The people who become household names are often those who have had an extraordinary impact on the world. Albert Einstein, Rosa Parks, Marie Curie and Nelson Mandela have all inspired millions through their bravery, knowledge or the values they live by. And for opposite reasons, people such as Adolf Hitler, Josef Stalin and Genghis Khan have become synonymous with cruelty, murder and acts of great evil.

Today, perhaps more than ever, people who become incredibly famous can be distinctly average in many ways. The likes of Piers Morgan, or Paris Hilton for example, appear to have no great talent, yet they can have an incredible influence, nonetheless. It is worth remembering then that the level of fame, or infamy, a person has is no measure of how great they are, or even how big an influence, good or bad, they have had on the world.

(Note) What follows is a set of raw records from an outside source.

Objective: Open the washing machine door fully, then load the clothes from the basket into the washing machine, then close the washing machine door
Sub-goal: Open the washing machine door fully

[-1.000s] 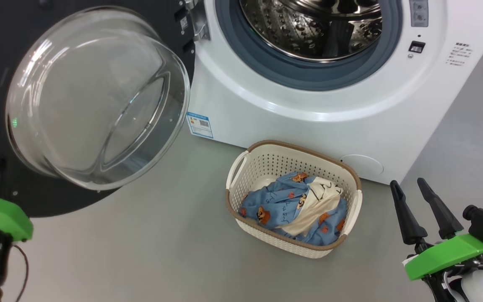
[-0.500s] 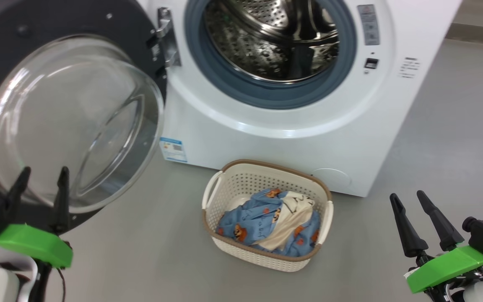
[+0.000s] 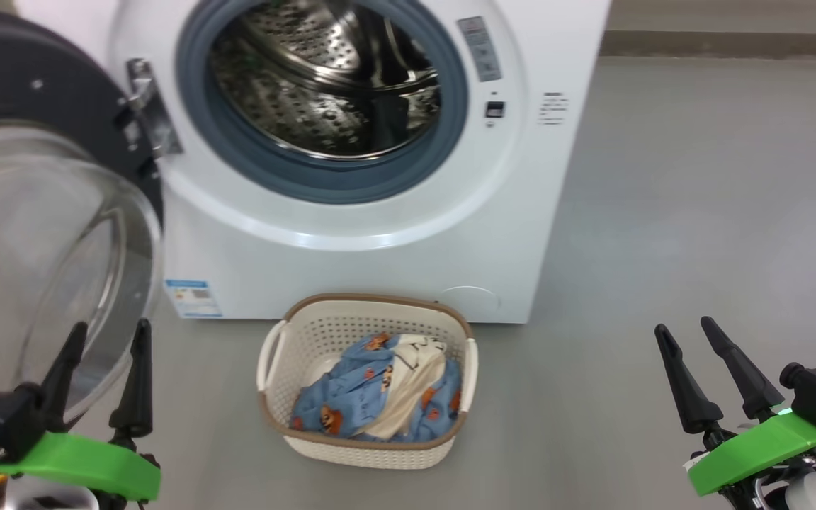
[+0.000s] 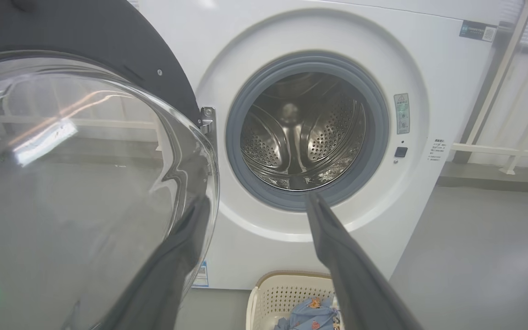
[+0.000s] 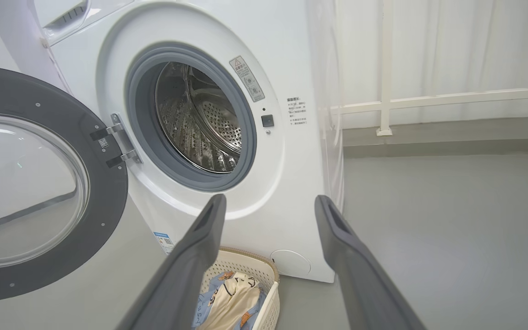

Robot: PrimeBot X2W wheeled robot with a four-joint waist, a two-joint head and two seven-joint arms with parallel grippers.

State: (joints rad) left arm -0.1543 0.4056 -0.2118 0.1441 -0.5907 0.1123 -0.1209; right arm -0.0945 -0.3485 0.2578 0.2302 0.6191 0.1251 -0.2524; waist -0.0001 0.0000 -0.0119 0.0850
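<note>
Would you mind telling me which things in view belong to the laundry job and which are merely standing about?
Belongs to the job:
washing machine
its open door
basket
clothes in the basket

Just about:
white railing
blue label on the machine's front
</note>
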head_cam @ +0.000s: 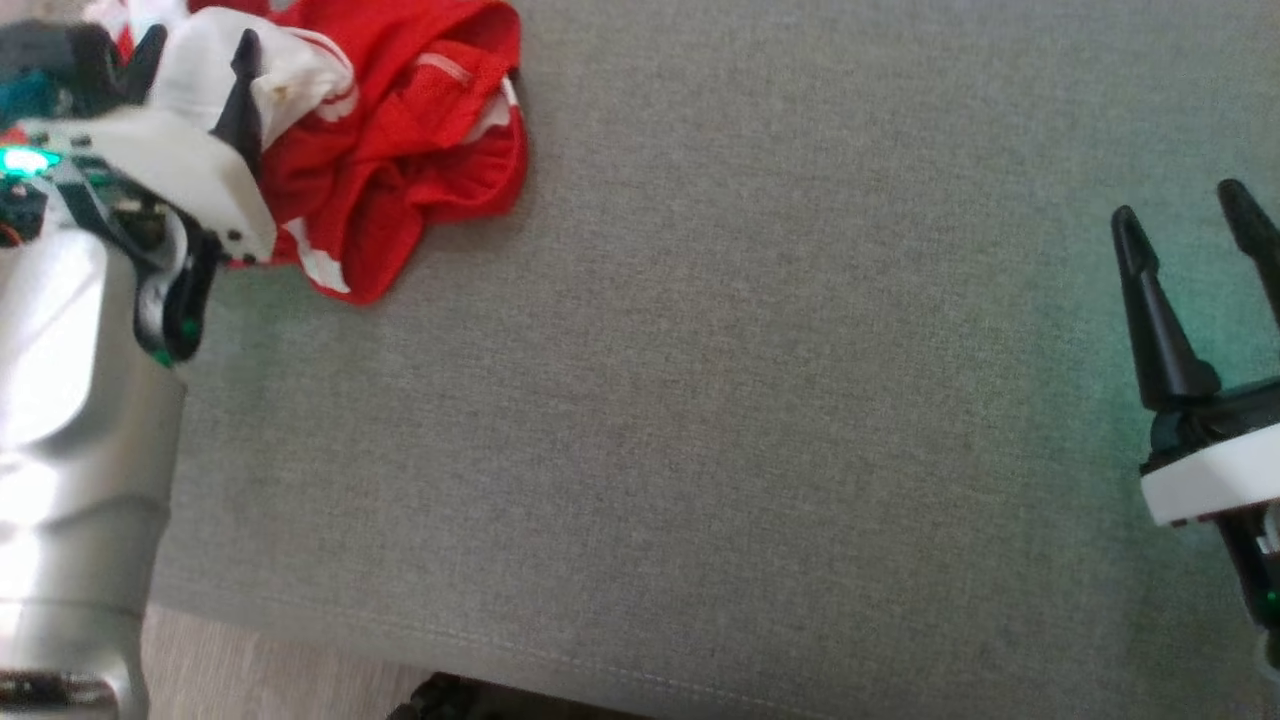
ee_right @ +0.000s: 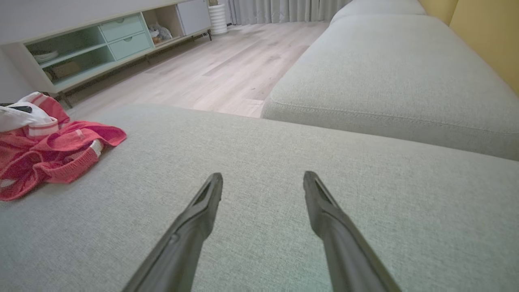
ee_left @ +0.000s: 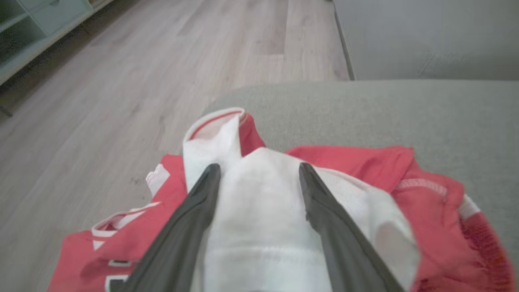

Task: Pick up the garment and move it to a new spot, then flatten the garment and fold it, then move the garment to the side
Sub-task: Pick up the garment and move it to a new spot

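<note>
Two end effectors over a grey sofa cushion (head_cam: 700, 400). At the near left of the head view, the silver forearm (head_cam: 70, 400) of the left arm rises from the bottom edge. At the near right, the right end effector (head_cam: 1180, 208) hangs above bare cushion with its two dark fingers spread apart and nothing between them; its wrist view shows the same parted fingers (ee_right: 190, 227) over plain grey fabric, well apart from the garment.

Farther on, at the cushion's far left corner, lies the garment (head_cam: 400, 150), a crumpled red piece with white panels and white trim. The left end effector (head_cam: 195, 75) is set on its white part. In the left wrist view the end effector (ee_left: 259, 174) has its fingers (ee_left: 194, 211) spread wide, and a bulge of white cloth fills the gap between them; the jaws are not closed on it. Red folds (ee_left: 365, 162) spread to either side, reaching the cushion's edge at the left of that view.

Beyond the cushion, a pale wooden floor (ee_right: 227, 69) runs to a low cabinet (ee_right: 101, 44) with open shelves and drawers. A second cushion (ee_right: 385, 69) adjoins the first, with a yellow wall (ee_right: 486, 32) beside it and curtains (ee_right: 284, 8) at the far end.
</note>
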Controlling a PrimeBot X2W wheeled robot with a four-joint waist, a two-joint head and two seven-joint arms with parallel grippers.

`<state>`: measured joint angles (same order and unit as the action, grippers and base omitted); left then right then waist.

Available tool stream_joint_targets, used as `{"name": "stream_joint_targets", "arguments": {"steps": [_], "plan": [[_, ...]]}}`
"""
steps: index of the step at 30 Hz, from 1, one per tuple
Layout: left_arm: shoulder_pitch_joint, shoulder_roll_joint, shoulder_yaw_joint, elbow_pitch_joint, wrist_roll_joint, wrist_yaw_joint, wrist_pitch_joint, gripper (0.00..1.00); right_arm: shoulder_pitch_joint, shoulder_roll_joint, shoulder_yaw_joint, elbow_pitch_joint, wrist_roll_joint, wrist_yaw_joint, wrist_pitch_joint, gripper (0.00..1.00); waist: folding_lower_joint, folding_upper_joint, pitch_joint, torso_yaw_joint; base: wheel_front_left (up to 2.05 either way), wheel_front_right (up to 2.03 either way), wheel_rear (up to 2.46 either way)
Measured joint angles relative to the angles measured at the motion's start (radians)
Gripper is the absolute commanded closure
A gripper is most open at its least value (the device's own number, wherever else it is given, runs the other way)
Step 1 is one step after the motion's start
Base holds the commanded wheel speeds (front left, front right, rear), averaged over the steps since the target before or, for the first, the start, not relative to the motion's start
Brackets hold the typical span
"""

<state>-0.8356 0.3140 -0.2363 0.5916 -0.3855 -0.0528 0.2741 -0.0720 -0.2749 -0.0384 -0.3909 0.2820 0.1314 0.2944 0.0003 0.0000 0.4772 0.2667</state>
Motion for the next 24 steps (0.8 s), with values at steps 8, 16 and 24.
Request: {"name": "stream_joint_targets", "arguments": {"steps": [8,16,24], "plan": [[-0.087,0.010,-0.023,0.158,-0.002,0.003,0.224,0.00,0.001,-0.013,-0.017,-0.016,0.004,0.000,0.014,0.00,-0.0003,0.0000,0.027,-0.011,0.00,0.00,0.00],[-0.104,0.012,-0.039,0.163,0.026,0.046,0.137,1.00,0.000,-0.016,-0.023,-0.019,0.009,0.000,0.023,0.00,-0.0003,0.0000,0.020,-0.011,0.00,0.00,0.00],[-0.097,0.013,0.019,0.072,0.006,0.092,-0.109,1.00,0.005,0.015,-0.021,0.018,0.008,0.000,0.003,0.00,-0.0003,0.0000,-0.059,-0.015,0.00,0.00,0.00]]}}
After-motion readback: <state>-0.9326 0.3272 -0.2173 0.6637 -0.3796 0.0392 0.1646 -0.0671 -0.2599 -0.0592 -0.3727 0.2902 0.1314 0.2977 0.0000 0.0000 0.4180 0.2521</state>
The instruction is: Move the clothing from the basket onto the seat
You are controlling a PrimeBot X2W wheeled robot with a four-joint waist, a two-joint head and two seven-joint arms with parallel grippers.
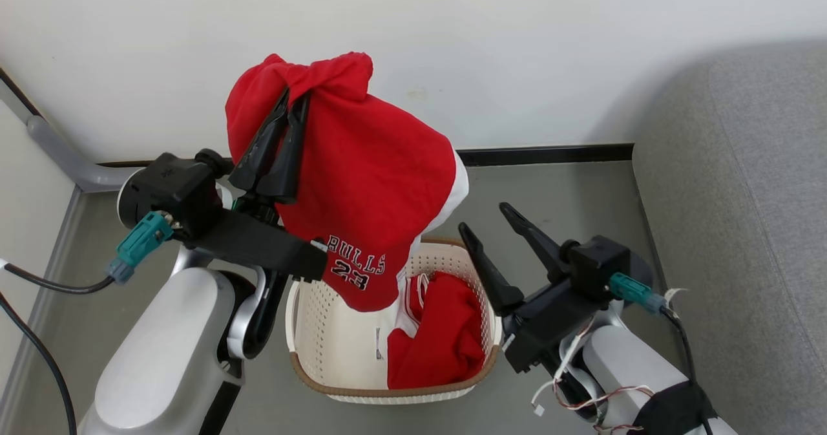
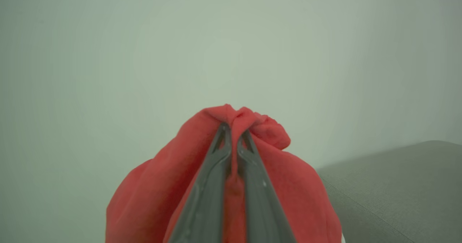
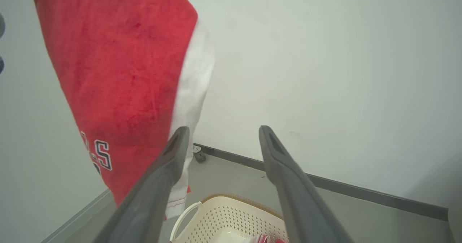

In fact, many people who have altered the course of history in ways it is hard to fathom are those that almost no one has heard of. I have come across some over the years and always try to write them down in a bid to remember them. Here are some of my, by no means at all definitive, figures throughout history that deserve more recognition:

Ismail al-Jazari

Ismail al-Jazari was a 12th-century polymath from Upper Mesopotamia, most likely from a region now part of modern-day Turkey. He was many things, including an artist, scholar and mathematician, but is remembered today for his inventions and has been dubbed the ‘Father of Robotics’. He created many devices in his time: hydro-powered clocks, humanoid robots and even a hydraulic energy system that was used to supply water to hospitals in Damascus. He wrote down some of his most famous inventions in a book entitled, The Book of Knowledge of Ingenious Mechanical Devices and his work has gone on to influence modern engineering. His writings made their way to Medieval Europe during the Crusades, and evidence suggests that he may have influenced Leonardo da Vinci’s inventions. Al-Jazari’s work was part of the Islamic Golden Age, a period of cultural and scientific flourishing that often gets overlooked today.

Karl Landsteiner

Since 1628 and William Harvey’s discovery of the circulation of blood, blood transfusions have become a part of medical practice. Yet it was fraught with danger, and many patients died mysteriously whilst others recovered. This all changed in 1901 when Karl Landsteiner, building on the work of Leonard Landois, discovered the different blood groups, eventually leading him to receive the Nobel Prize in 1930. The discovery of blood groups allowed for successful transfusions, which has, according to estimates, subsequently saved over a billion lives. From diseases that affect the blood to heart surgery and trauma care, a debt is owed to Landsteiner.

Fritz Haber

Fritz Haber was a chemist from Germany who solved one of the key problems of the modern era. Nitrogen is one of the most abundant elements in the universe. It is literally in the air around us. Nitrogen is also key to the fertilisation of crops, and if we want to be able to feed large amounts of people, we need large amounts of nitrogen. However, there was no way of getting nitrogen out of the air, and before 1909, the main sources of nitrogen were mining cave deposits or harvesting bird faeces. These both had their limitations and so affected how much food could be produced.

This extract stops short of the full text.